De Palma: "No. It’s a big drag. It’s extremely boring. It takes a long time to reset all the prosthetics. At the end of The Fury where I blew up John Cassavetes, I had 8 or 9 high-speed cameras and he explodes. He explodes. And the first time we did it, it didn’t work. The body parts didn’t go towards the right cameras and this whole set was covered with blood. And it took us almost a week to get back to do take 2."

The Talks: "Wow. Did take 2 work out at least?"

De Palma: "Yes, take 2 worked out quite well. Nobody had ever done this before. I had these incredible high-speed cameras that the astronauts use and about three of them jammed because they were going so fast. They were all shooting super, super slow-motion – this is in the ’70s – and then it’s all over and you look around and the set is completely in shambles. And everybody goes, 'Take 2! See you next week.' (Laughs)"

Another interesting discussion happens toward the end:

The Talks: "Have any rap artists ever approached you to work on projects together?"

De Palma: "The only thing that’s happened is that Universal has continually wanted to put a rap score on Scarface and re-release it and I haven’t allowed them to do it."

The Talks: "Well, Giorgio Moroder’s score is already perfect."

De Palma: "Thank you. That’s what I think, too. So, they’re very unhappy with me, because they could obviously make a tremendous amount of money, but I said, 'That score’s not being changed.'”

The Talks: "I guess you have final cut?"

De Palma: "Yeah."

The Talks: "Is final cut necessary to fulfill your vision as a director?"
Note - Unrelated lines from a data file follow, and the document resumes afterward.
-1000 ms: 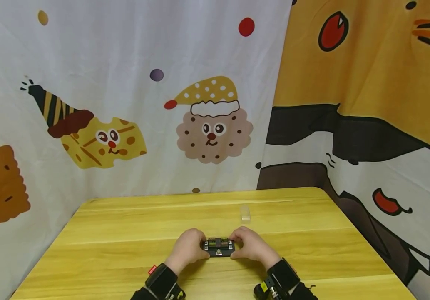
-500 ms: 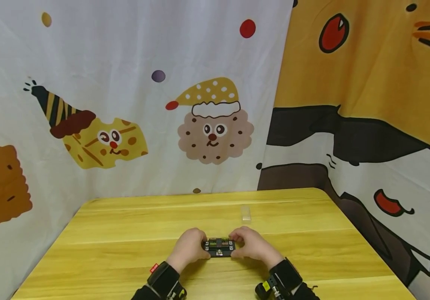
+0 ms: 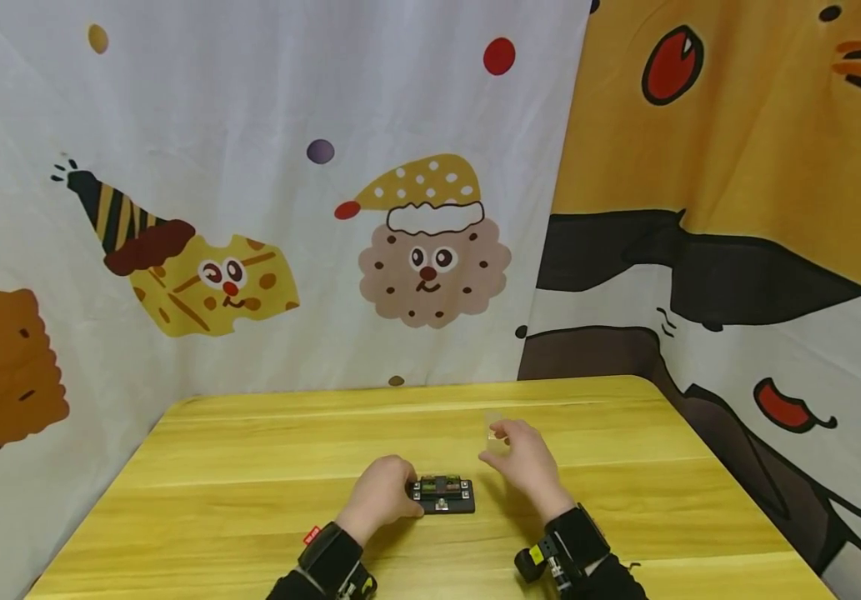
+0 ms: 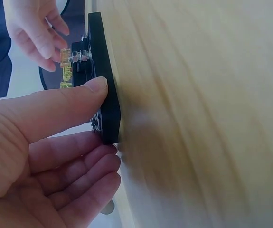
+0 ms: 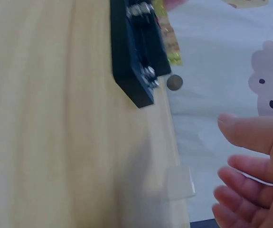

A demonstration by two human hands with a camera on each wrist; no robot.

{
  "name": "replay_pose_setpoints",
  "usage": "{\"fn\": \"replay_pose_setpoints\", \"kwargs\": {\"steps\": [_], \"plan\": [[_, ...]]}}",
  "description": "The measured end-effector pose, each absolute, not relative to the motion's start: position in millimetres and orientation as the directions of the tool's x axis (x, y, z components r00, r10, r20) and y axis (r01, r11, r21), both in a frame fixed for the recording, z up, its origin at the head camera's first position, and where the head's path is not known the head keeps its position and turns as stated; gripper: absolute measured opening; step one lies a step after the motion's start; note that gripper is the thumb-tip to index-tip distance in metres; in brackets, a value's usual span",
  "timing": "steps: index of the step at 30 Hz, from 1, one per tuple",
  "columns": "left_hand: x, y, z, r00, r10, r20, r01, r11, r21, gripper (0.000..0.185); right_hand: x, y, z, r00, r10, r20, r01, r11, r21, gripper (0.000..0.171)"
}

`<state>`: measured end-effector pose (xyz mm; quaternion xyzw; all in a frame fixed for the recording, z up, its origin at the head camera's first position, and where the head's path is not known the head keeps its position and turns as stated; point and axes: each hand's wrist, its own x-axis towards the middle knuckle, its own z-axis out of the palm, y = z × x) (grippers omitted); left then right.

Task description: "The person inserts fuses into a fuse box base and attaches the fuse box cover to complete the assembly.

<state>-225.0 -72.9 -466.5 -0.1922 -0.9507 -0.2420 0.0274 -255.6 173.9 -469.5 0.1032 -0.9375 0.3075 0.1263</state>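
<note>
A black fuse block with metal studs lies on the wooden table in the head view. Small yellow and orange fuses show on its top in the left wrist view. My left hand grips its left end, the thumb on the front edge and the fingers around the end. Beyond the block's right end, my right hand hovers with loosely bent fingers, holding nothing. A clear plastic cover lies on the table just beside those fingers, which are apart from it in the right wrist view. They partly hide the cover in the head view.
The yellow wood-grained table ends at a far edge against a white curtain printed with cartoon figures. An orange, black and white printed curtain hangs at the right.
My right hand has let go of the fuse block's right end and moved forward and right to the clear cover. The left hand keeps its grip on the block.
</note>
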Motion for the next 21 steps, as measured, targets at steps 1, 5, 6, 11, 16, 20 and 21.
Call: {"fn": "replay_pose_setpoints", "kwargs": {"steps": [1,5,6,11,16,20,21], "plan": [[-225.0,-73.0,-466.7,-0.924,0.353,0.146,0.38,0.809,0.448,0.034,-257.2,174.7,-468.4,-0.946,-0.091,0.311,-0.256,0.799,-0.544,0.046],[-224.9,-72.7,-466.6,-0.926,0.348,0.148,0.377,0.816,0.439,0.034,-263.9,177.7,-464.7,-0.945,-0.034,0.326,-0.208,0.832,-0.515,0.051],[-224.9,-72.5,-466.5,-0.926,0.348,0.146,0.376,0.817,0.438,0.034,-265.5,178.3,-464.4,-0.946,-0.026,0.322,-0.196,0.838,-0.509,0.052],[-226.0,-72.3,-466.0,-0.926,0.349,0.145,0.376,0.816,0.438,0.033,-274.5,179.1,-469.1,-0.96,0.005,0.279,-0.141,0.853,-0.502,0.058],[-227.1,-72.0,-467.9,-0.927,0.346,0.146,0.374,0.815,0.443,0.033,-281.5,177.0,-476.4,-0.969,0.043,0.244,-0.093,0.849,-0.52,0.061],[-228.6,-72.0,-469.0,-0.926,0.347,0.145,0.375,0.815,0.442,0.032,-287.0,174.3,-479.5,-0.971,0.082,0.224,-0.048,0.854,-0.518,0.063],[-229.2,-72.2,-469.3,-0.926,0.349,0.147,0.377,0.815,0.44,0.032,-288.5,173.6,-480.2,-0.971,0.091,0.221,-0.037,0.856,-0.516,0.064]]}}
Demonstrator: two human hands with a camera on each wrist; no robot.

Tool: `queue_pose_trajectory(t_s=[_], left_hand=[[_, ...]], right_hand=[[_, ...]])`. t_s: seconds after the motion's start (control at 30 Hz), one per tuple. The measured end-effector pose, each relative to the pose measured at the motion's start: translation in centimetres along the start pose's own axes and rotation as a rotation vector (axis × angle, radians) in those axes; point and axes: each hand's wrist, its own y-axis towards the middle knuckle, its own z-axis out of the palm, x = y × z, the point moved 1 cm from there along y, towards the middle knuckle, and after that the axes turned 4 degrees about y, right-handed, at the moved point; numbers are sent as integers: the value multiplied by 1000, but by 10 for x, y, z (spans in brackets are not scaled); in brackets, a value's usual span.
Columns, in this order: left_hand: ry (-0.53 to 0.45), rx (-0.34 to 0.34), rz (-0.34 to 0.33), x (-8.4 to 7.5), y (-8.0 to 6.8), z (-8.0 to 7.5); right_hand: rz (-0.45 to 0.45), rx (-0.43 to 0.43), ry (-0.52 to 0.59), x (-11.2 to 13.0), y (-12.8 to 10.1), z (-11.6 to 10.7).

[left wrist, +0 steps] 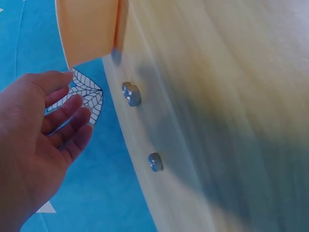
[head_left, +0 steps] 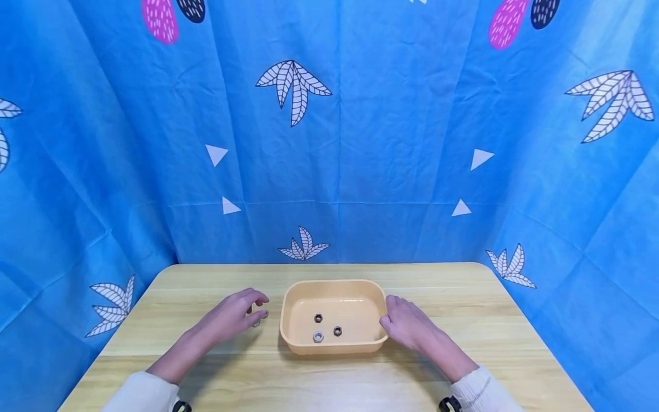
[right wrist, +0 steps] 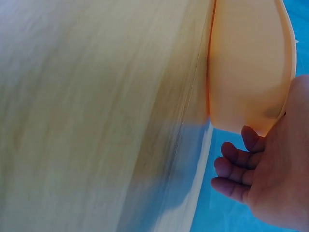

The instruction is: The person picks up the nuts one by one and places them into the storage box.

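While the left hand (head_left: 234, 316) was held with fingers loosely spread above two loose nuts (left wrist: 131, 93) on the wooden table (head_left: 463, 286), nothing was gripped. The right hand (head_left: 407, 323) was rested, relaxed, against the right rim of the tan tray (head_left: 288, 297), where three nuts (head_left: 318, 336) were contained. Bare tabletop was left toward every edge. No legible writing was seen.

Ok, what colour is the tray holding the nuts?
The tray is pale orange, seen best in the head view.
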Motion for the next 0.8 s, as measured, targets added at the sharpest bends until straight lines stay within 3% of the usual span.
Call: queue_pose_trajectory(t_s=[0.43, 0.8], left_hand=[[-36, -21, 24, 21, -12, 17], [-56, 4, -64, 32, -18, 31]], right_hand=[[10, 2, 13, 3, -2, -1], [8, 3, 7, 3, -3, -1]])
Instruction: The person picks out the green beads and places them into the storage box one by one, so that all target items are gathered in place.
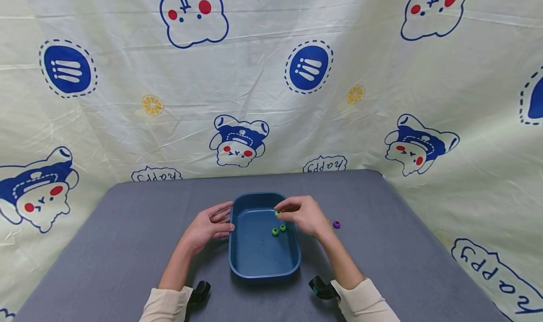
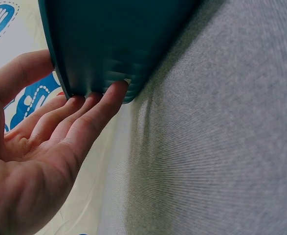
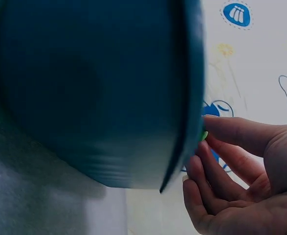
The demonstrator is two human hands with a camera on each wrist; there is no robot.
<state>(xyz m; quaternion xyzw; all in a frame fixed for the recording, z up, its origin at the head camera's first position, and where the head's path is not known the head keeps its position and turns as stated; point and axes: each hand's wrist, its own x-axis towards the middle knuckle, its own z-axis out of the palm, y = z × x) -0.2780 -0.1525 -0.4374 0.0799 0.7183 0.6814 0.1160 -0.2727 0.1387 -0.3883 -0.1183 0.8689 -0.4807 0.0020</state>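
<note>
The hands are working on either side of a blue tray (image 1: 254, 260), and the left hand (image 1: 209, 227) is lying released against the tray's left wall, its straight fingers (image 2: 92, 110) touching the outer wall near the far corner (the left wrist view shows the tips pressed to the plastic, curled round nothing). The tray is sitting near the middle of the grey bench (image 1: 106, 237), its long axis running away from the person, so each hand is flanking one long side.

Moving rightward, two green beads (image 1: 278, 229) are lying loose on the tray floor, just beside each other and toward the far right part of the tray. Above them, the right hand (image 1: 303, 214) is hovering over the tray's right rim, thumb and forefinger pinching a third green bead (image 1: 277, 213); that held bead is hanging just inside the rim (the right wrist view shows only a sliver of green at the fingertips, behind the tray's edge).

Farther right, a purple bead (image 1: 336, 224) is resting on the bench outside the tray, just beyond the right hand's knuckles; the right hand is by far the nearer one to it.
</note>
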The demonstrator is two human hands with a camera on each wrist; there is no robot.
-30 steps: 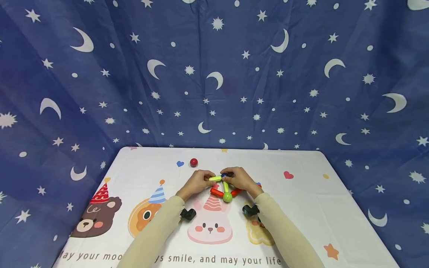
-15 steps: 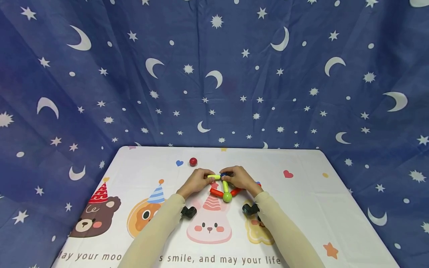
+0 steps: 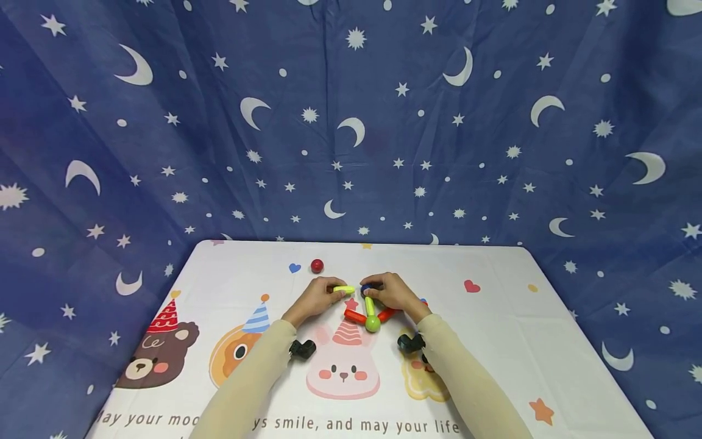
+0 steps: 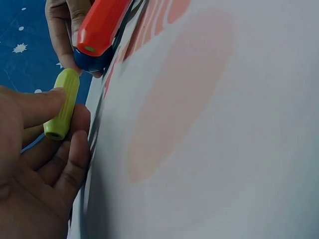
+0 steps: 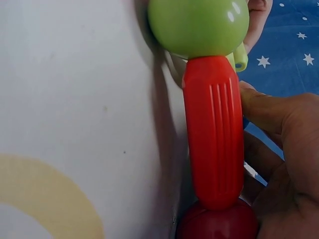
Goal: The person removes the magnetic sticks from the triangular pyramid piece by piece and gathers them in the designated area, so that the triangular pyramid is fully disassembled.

De Palma: "We were very lucky in our generation. We got final cut. We were in the era of the director superstar. Very few directors have final cut today. Obviously Spielberg does and Scorsese, but there aren’t too many. And the new directors are constantly not getting final cut so you have to battle with the studios to make sure that they don’t alter your movie. You can’t make very controversial movies."

The Talks: "Do you always have final cut?"

De Palma: "Yeah, except on Get to Know Your Rabbit. (Laughs)"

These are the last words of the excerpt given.